University of Maryland, Baltimore, Md., USA.
Horm Res Paediatr. 2013;80(4):242-51. doi: 10.1159/000354126. Epub 2013 Sep 10.
Several models have been developed to predict growth response to growth hormone (GH) based on auxological and biochemical parameters for children with non-GH-deficient, idiopathic short stature (ISS).
To demonstrate if an individualized, formula-based, target-driven GH regimen for children with ISS would lead to a height (Ht) gain to -1.3 SDS during the first 24 months of treatment of this 4-year study, with less variability than with standard weight-based dosing.

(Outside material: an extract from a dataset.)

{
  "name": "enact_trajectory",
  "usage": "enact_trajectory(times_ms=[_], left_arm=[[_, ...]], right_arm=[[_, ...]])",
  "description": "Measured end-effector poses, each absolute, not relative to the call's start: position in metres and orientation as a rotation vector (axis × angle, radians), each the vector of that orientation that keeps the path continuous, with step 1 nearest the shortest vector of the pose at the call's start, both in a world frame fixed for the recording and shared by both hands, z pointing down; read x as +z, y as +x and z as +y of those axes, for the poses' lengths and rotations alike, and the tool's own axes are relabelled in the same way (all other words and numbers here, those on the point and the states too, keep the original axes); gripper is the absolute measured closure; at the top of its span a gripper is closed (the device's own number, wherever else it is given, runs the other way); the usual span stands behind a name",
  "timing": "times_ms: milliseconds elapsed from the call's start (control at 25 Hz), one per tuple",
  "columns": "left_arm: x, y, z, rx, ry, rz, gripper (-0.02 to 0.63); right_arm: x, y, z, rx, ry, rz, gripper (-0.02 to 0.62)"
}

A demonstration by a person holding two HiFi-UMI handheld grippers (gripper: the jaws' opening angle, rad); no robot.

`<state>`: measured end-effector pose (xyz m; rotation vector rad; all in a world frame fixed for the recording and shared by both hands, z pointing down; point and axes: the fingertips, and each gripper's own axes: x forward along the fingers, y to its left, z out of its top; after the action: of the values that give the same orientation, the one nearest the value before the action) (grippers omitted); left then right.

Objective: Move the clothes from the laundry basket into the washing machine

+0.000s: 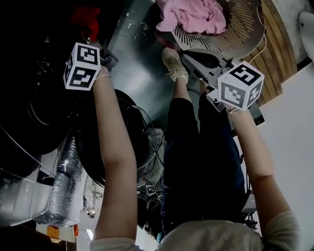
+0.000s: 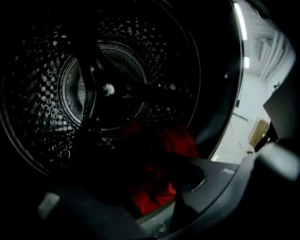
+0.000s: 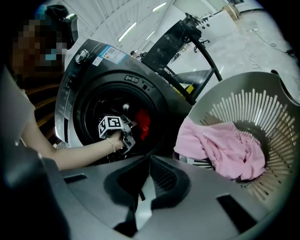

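Head view, pink clothes (image 1: 194, 14) in basket (image 1: 245, 27), red cloth (image 1: 84, 17) (crumpled) in drum (image 2: 42, 103)

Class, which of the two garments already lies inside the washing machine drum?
The red garment, lying in the perforated metal drum; the pink garment is in the grey slatted plastic basket.

We've got a dark, scuffed floor (image 1: 131, 59) underfoot, wooden planks (image 1: 278, 54) running beside it, strip lights (image 3: 129, 32) glowing overhead, and a silver ribbed duct (image 1: 66, 179) at lower left.
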<state>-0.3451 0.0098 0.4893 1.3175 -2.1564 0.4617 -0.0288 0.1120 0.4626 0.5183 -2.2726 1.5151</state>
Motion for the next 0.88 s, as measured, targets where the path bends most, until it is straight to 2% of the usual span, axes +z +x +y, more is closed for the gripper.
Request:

A 4-year, open-label, multi-center, randomized, two-arm study comparing formula-based dosing of Genotropin® GH from 0.18 to 0.7 mg/kg/week versus standard FDA-approved ISS dosing of Genotropin® (0.37 mg/kg/week). Subjects (n = 316, 89 females) were prepubertal, 3-14 years of age, bone age 3-10 years (m) and 3-9 years (f), naive to GH treatment, Ht SDS -3 to -2.25, Ht velocity <25th percentile for bone age, and peak GH >10 ng/ml.
The majority (83%) of subjects had Ht SDS within the normal range by 2 years. All subjects displayed catch-up growth consistent with other studies of GH treatment of ISS.
The formula-based therapy did not meet the primary endpoint achieving targeted gain with lower variability. No new safety concerns were found.
已经开发出了几种模型,可基于儿童非生长激素缺乏性特发性身材矮小症(ISS)的生长和生化参数来预测生长激素(GH)的生长反应。
证明对于 ISS 儿童,采用个体化、基于公式、以目标为导向的 GH 治疗方案,是否会导致在这项为期 4 年的研究的前 24 个月内身高(Ht)增长达到-1.3 SDS,且变异性小于标准体重剂量。
一项为期 4 年、开放标签、多中心、随机、双臂研究,比较基于公式的 Genotropin® GH 剂量(0.18 至 0.7 mg/kg/周)与 Genotropin® 的标准 FDA 批准的 ISS 剂量(0.37 mg/kg/周)。受试者(n = 316,女性 89 例)为青春期前,年龄 3-14 岁,骨龄 3-10 岁(男)和 3-9 岁(女),GH 治疗初治,Ht SDS -3 至-2.25,Ht 速度<骨龄第 25 百分位,和峰值 GH >10ng/ml。
大多数(83%)受试者在 2 年内 Ht SDS 达到正常范围。所有受试者均表现出与其他 GH 治疗 ISS 研究一致的追赶生长。
基于公式的治疗方案未达到主要终点,无法实现靶向增长,且变异性降低。未发现新的安全问题。